Робус спрятал ухмылку, а я жестко посмотрел на его кривляния. Непреложный закон Олимпа — при любом удобном случае показывать, кто и кем является. Я — высший, а адепты — всего лишь шестеренки огромного и великого механизма. Незначительные и, в то же время, весьма важные.
Шквал аплодисментов ознаменовал конец первого учебного дня и начало светлого праздника Солнца. Чудесное явление, которое случалось только раз в году, решили приурочить к торжественному чествованию адептов, впервые вошедших в двери Храма.
Наставники поднялись со своих мест, жестом призывая адептов к молчанию, и снова грянул гимн, раздражая меня монолитными басами, от которых гудело в голове, и по всему телу проходили волны вибраций.

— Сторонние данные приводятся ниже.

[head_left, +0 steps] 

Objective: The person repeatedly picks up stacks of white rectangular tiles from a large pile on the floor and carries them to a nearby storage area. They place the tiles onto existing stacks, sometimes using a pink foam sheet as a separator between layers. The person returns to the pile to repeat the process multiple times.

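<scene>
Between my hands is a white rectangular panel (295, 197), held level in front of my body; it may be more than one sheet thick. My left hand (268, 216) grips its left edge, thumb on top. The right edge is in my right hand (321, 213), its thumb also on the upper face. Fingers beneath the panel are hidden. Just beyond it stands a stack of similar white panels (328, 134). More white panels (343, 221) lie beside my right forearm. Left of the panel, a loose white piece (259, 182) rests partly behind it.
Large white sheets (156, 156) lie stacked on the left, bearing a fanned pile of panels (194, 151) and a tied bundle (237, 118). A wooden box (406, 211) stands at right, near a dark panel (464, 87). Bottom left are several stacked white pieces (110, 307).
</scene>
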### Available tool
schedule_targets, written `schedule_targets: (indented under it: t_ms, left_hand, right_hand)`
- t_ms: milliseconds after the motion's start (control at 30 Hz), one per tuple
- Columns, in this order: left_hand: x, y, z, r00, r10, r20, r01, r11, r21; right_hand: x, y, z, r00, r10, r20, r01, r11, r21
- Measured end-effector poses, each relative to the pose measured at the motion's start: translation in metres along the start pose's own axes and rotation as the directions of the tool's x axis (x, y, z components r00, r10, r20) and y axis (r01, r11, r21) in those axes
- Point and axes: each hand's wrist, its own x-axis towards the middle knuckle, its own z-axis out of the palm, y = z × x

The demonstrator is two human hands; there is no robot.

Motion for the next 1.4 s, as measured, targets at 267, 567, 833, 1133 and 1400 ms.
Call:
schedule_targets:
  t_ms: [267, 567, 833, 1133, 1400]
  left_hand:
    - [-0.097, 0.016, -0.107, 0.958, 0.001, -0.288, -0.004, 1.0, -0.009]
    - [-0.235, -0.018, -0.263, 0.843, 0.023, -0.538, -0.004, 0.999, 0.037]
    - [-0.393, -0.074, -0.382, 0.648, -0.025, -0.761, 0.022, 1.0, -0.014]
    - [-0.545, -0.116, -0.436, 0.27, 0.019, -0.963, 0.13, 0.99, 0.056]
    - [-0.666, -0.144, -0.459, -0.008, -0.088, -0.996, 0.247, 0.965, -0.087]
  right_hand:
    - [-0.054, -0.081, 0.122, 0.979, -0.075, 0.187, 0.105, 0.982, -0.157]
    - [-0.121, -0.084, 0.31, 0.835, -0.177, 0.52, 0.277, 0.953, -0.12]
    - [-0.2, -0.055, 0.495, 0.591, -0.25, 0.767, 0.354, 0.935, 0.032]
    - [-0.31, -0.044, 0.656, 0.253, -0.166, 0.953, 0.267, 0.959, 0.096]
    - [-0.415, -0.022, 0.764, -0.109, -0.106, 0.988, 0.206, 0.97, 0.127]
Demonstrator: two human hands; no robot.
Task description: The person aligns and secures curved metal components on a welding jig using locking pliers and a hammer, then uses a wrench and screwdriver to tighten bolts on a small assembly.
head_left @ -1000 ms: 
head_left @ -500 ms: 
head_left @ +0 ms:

— Выводи своих первыми, — напомнил я Уно, но женщина даже не повернула ко мне головы, горделиво приподнимая подбородок, и я смирился, снова наплевал на правила и субординацию, халатно позволяя празднику идти своим чередом.
Скрыться бы сейчас в своем кабинете от всех этих взглядов, но разве это возможно? Став ректором Храма, мы со Златой возложили на себя такие обязанности, которые не каждому высшему под силу, и теперь я чувствовал, что меня придавливает к полу плитой разочарования и скуки.